O caso envolveu a subtração de dois cortes de carne, avaliados em aproximadamente R$ 100,00, em um supermercado na cidade de Natal, que foram prontamente recuperados e devolvidos ao estabelecimento.
A Defensoria Pública demonstrou que o baixo valor do bem, por si só, não é suficiente para afastar a existência do crime de furto. A lei não estabelece um valor mínimo para que uma conduta seja considerada furto. Para que seja aplicado o princípio da insignificância, é necessário verificar a presença de alguns requisitos que indiquem que a conduta não apresenta gravidade suficiente para justificar a atuação do sistema penal.
Assim, ao longo da tramitação nas três instâncias, a DPERN construiu uma defesa que foi além da simples alegação de que os cortes de carne tinham sido devolvidos.
Isso porque não houve violência nem ameaça durante a ação, a conduta não representou risco relevante ao estabelecimento, o comportamento não apresentou características que agravassem a situação e o valor dos produtos era muito baixo, além de os itens terem sido integralmente devolvidos, inexistindo prejuízo patrimonial. O STJ reconheceu, ainda, que a conduta tinha sido motivada por necessidade extrema, uma vez que envolveu pedaços de carne.

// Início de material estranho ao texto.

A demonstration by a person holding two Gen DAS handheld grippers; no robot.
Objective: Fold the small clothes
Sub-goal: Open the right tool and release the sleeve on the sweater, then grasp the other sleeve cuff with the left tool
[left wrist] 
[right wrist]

O caso reforça o papel da Defensoria na garantia de que teses técnicas sejam examinadas com profundidade em todas as instâncias, atuação que, mesmo diante de decisões desfavoráveis ao longo do caminho, garantiu à assistida o exame integral de seus direitos até a última instância para recursos.
Linha do Tempo
Após a denúncia ser recebida pela Justiça e o processo criminal ter sido iniciado, a Defensoria Pública do Estado do Rio Grande do Norte (DPERN) entrou com um Habeas Corpus no Tribunal de Justiça do Rio Grande do Norte (TJRN), pedindo o encerramento da ação penal. O pedido, no entanto, foi negado.
O Habeas Corpus é uma medida usada para proteger a liberdade de uma pessoa quando há suspeita de que ela esteja sendo processada de forma ilegal ou sem que existam motivos para a continuidade do processo.
Diante da decisão, a Defensoria Pública recorreu ao Superior Tribunal de Justiça (STJ) por meio de um Recurso Ordinário em Habeas Corpus, utilizado para pedir a revisão, por um tribunal superior, de uma decisão que negou um Habeas Corpus. Dessa vez, o pedido foi acolhido, e o STJ determinou o encerramento da ação penal.